» Problem requirements
With pictures omitted, restate the data word for word.

» Data segment
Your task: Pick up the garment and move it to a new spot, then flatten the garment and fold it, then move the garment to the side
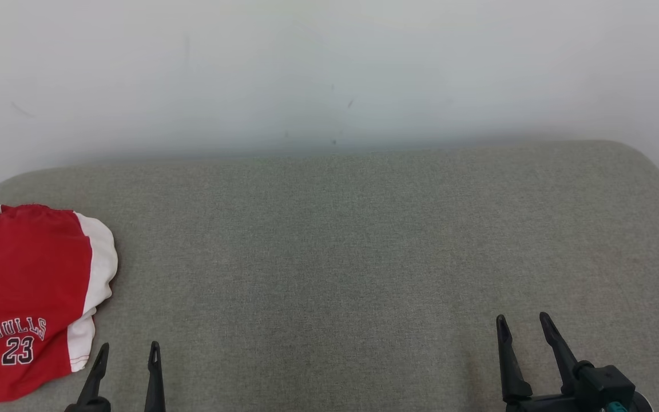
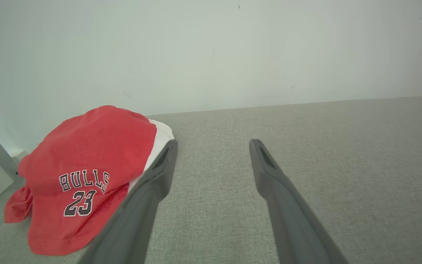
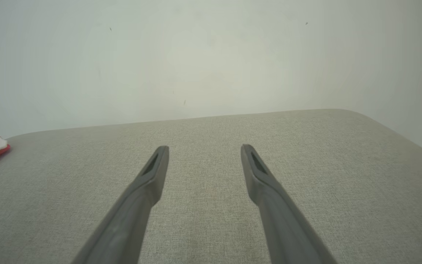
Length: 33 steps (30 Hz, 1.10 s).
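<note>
Near edge of the cushion [image 1: 329, 240]: left gripper [image 1: 128, 345] and right gripper [image 1: 522, 316] both hover low, fingers spread wide, nothing between them. The left one sits just beside the garment [image 1: 26, 286], not touching it as far as I can tell. The right one is well apart from it, toward the near right corner. Garment is red with white side panels, "BULLS 23" print facing up, lying as a loose lumpy bundle at the left edge. Part of it seems to droop over that edge in the left wrist view. Middle and far side of the cushion are bare, plain wall [image 1: 329, 68] behind. My read: the bundle isn't flat or squared, so this is step one, pick-up not yet begun. Next move needs the left arm to swing left, pinch a top layer near the white hem, lift it clear and carry it to the middle.
</note>
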Available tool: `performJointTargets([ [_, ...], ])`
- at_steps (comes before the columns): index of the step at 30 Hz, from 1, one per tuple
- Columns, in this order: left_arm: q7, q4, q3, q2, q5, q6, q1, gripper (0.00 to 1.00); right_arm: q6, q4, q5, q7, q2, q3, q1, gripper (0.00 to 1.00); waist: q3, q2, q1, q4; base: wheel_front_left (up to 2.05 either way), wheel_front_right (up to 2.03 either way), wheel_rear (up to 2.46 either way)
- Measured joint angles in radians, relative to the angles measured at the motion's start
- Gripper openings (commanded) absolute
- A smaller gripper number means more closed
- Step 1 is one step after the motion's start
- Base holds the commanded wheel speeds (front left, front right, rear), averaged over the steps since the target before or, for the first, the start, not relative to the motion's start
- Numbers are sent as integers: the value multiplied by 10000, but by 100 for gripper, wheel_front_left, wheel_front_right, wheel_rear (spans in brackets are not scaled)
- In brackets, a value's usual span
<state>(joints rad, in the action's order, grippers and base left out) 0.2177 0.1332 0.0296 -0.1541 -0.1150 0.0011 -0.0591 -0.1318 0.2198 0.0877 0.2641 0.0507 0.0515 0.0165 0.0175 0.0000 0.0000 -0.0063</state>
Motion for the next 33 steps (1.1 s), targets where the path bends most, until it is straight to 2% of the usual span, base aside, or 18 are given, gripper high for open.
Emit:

» Exercise answer
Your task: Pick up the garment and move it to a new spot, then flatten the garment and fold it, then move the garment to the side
Length: 33 steps (30 Hz, 1.10 s).
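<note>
Near edge of the cushion [image 1: 329, 240]: left gripper [image 1: 128, 345] and right gripper [image 1: 522, 316] both hover low, fingers spread wide, nothing between them. The left one sits just beside the garment [image 1: 26, 286], not touching it as far as I can tell. The right one is well apart from it, toward the near right corner. Garment is red with white side panels, "BULLS 23" print facing up, lying as a loose lumpy bundle at the left edge. Part of it seems to droop over that edge in the left wrist view. Middle and far side of the cushion are bare, plain wall [image 1: 329, 68] behind. My read: the bundle isn't flat or squared, so this is step one, pick-up not yet begun. Next move needs the left arm to swing left, pinch a top layer near the white hem, lift it clear and carry it to the middle.
</note>
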Available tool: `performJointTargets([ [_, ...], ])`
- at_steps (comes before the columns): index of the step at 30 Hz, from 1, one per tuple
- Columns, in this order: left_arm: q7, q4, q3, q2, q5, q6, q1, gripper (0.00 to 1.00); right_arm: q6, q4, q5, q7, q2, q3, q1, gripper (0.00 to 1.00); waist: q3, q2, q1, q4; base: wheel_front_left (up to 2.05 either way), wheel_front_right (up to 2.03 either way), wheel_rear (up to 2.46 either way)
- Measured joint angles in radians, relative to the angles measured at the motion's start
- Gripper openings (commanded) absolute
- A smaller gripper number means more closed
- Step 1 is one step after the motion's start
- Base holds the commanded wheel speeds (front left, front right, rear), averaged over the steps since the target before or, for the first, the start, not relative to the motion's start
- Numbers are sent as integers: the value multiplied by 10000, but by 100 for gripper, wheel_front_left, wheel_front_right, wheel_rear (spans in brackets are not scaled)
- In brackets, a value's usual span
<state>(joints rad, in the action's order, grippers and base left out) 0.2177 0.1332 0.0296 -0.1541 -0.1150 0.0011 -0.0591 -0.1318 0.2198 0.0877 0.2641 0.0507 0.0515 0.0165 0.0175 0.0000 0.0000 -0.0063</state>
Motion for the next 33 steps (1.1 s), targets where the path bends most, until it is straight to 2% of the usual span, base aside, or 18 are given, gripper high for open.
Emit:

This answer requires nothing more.